季文琪摸摸鼻尖,讪讪道:“也是时候吃饭了,沈大夫还没回来呢?”
“还没见着人,也好在人家还没回来,不然看到你到这人家伢子上树去玩,还不被你给气死。”季管事一提到沈元瑶又想起刚刚的事,又絮絮叨叨起来。
季文琪真是搬起石头砸自己的脚,绕开的话题又回来了。
“姑姑不会怪你们的。”柳安逸冷不丁的冒出一句,季管事顿住嘴,季文琪则是眼含笑意。
季文琪抱着柳安逸大步走,肩膀宽阔不似女子的肩膀,柳安逸小心翼翼的靠了靠,又蹭的挺直腰板,假装刚刚做那动作的人不是自己。
看破不说破,季文琪也就笑了笑。
沈厚牛总觉得沈弘光回来之后不太对劲,常常对着他欲言又止,现在更是经常出门去。贾秀丽知道沈弘光欠的那笔银钱,整夜睡不着,就怕那天夜里那群人会破门而入。

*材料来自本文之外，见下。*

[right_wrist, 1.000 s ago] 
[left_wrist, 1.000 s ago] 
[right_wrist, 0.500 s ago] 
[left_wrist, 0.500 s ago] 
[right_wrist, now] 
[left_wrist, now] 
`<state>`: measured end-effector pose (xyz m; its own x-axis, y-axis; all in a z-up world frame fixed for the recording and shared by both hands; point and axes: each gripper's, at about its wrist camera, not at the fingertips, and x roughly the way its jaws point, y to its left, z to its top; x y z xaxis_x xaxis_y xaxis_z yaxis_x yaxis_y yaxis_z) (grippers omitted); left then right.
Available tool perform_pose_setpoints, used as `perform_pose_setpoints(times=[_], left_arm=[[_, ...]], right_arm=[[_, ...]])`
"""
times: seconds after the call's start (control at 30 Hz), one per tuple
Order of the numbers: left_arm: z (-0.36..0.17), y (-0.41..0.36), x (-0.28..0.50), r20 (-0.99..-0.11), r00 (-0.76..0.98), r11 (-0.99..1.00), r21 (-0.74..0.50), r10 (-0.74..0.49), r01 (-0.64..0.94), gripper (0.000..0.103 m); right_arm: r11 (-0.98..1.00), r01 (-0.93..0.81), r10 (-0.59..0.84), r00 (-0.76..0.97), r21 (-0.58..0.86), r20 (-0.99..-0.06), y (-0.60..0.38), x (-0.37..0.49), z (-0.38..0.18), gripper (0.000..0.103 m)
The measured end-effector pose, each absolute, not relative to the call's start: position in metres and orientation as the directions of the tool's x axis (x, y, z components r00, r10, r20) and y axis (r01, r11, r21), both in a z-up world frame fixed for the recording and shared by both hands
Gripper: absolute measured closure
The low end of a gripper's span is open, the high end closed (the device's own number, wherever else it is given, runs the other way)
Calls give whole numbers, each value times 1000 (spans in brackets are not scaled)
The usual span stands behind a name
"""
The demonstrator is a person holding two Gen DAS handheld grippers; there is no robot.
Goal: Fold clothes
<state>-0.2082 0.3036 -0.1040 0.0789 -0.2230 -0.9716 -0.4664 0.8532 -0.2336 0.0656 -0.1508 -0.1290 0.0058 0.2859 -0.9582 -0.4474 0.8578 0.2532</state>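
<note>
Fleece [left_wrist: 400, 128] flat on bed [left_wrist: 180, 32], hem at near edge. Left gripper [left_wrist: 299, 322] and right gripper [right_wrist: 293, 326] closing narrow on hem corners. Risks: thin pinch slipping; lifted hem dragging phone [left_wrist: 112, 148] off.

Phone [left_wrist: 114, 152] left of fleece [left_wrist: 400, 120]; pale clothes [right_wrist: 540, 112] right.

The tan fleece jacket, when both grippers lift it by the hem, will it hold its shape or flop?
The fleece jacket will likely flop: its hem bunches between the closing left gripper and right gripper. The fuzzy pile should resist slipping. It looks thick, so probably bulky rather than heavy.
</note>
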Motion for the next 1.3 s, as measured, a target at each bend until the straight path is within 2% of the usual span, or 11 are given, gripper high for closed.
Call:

他们这两日凑死凑活就凑到了二十两银子,贾秀丽想让沈弘光同沈厚牛交代了,也好凑钱把债给还上。
赌场的人没有一个是善茬,有些欠的钱不多可是利息高,拖上几日都能翻一个翻去。借了钱赌钱的人家有那些能善了的?根本就没有,这些混子多得是让你还钱的法子,没钱还不上也可以,把老婆孩子买了都可以。
那些人无所及其不用,就算是跑也跑不了,家在哪里人家都能翻个底朝天给你。
沈弘光不是没想过和沈厚牛交代了,可是一想到他爹那阴沉沉的脸色,儿时调皮挨的打历历在目,实在是不敢说一个字,就怕他爹真的会打死他。
贾秀丽成日心不在焉的,覃花见她这幅模样,趁着午间歇息那会问了句。贾秀丽哪敢说实话,只说是身子不爽利。
覃花狐疑的看了她几眼,身子不爽利什么的,要搁平日早就闹着在家里歇息了。现在她问了也不说,那只要不是要在家里歇息,随她怎么不爽利去。
好在这会人多,八卦也随之而来,覃花顾不上怀疑儿媳妇闹什么幺蛾子,反倒是听八卦听得津津有味。
“听说隔壁镇上那江家的又没了。”这话一出,好些知道的人都纷纷附和。
这户人家着实是有钱人家,几百亩地田地都要顶一个村子的那么多,每年靠着收租钱都不少了。
他们说的没了媳妇的是江老爷的小儿子江伟,这人最受江老爷的宠爱,前头四五个儿子都比不过他去。就是这命太硬,这月里头死的这个已经是第三个媳妇了。